WORK REQUIRED
Set down, exactly as written, the lines from the line holding "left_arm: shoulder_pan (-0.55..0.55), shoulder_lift" to the end of the data, inclusive, skipping any pictures.

RECORDED DATA
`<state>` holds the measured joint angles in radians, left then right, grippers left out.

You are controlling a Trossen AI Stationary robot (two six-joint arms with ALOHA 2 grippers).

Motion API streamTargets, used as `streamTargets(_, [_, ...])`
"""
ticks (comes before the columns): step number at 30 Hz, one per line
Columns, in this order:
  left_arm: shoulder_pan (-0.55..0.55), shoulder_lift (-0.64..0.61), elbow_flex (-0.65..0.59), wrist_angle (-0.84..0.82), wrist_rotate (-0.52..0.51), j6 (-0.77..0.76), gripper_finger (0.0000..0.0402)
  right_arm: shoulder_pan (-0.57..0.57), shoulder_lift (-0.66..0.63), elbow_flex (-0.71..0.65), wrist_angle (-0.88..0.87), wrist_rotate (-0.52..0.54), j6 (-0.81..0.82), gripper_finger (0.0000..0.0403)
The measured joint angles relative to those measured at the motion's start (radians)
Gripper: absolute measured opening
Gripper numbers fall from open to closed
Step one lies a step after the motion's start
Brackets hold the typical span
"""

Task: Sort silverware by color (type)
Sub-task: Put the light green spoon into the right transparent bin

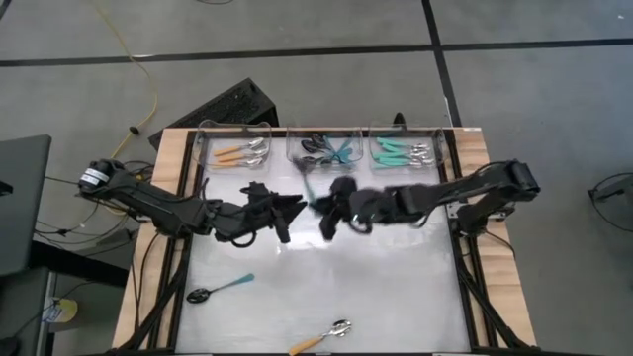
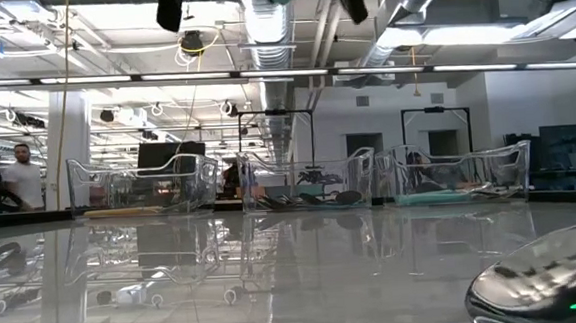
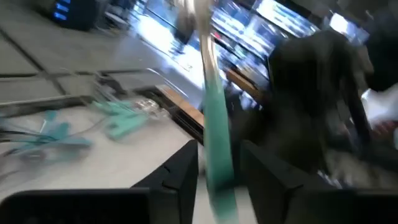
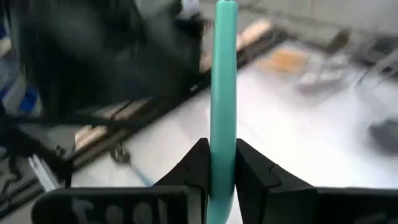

SOLUTION TO THE EXERCISE
  left_arm: shoulder_pan (-0.55..0.55), shoulder_lift (-0.64..0.61), elbow_flex (-0.65..0.59), wrist_angle (-0.84..0.82), wrist_rotate (-0.52..0.51), j6 (-0.77..0.76), gripper_finger (0.0000..0.0402)
  right_arm: shoulder_pan (-0.57..0.57), shoulder_lift (-0.66..0.63), elbow_flex (-0.71..0.65), wrist_angle (-0.88..0.87), wrist_rotate (-0.52..0.54), j6 (-0.81..0.82), gripper_finger (0.0000..0.0403)
The measured joint angles relative to those measured at the motion's start (radians)
Gripper: absolute measured opening
Gripper numbers fall from open to closed
Step one lies a step after the motion's start
Brackets hold the typical span
"""

Task: Sort silverware by color (type)
Sub-task: Put the light green spoon into the right transparent bin

The answer, as written, is complete.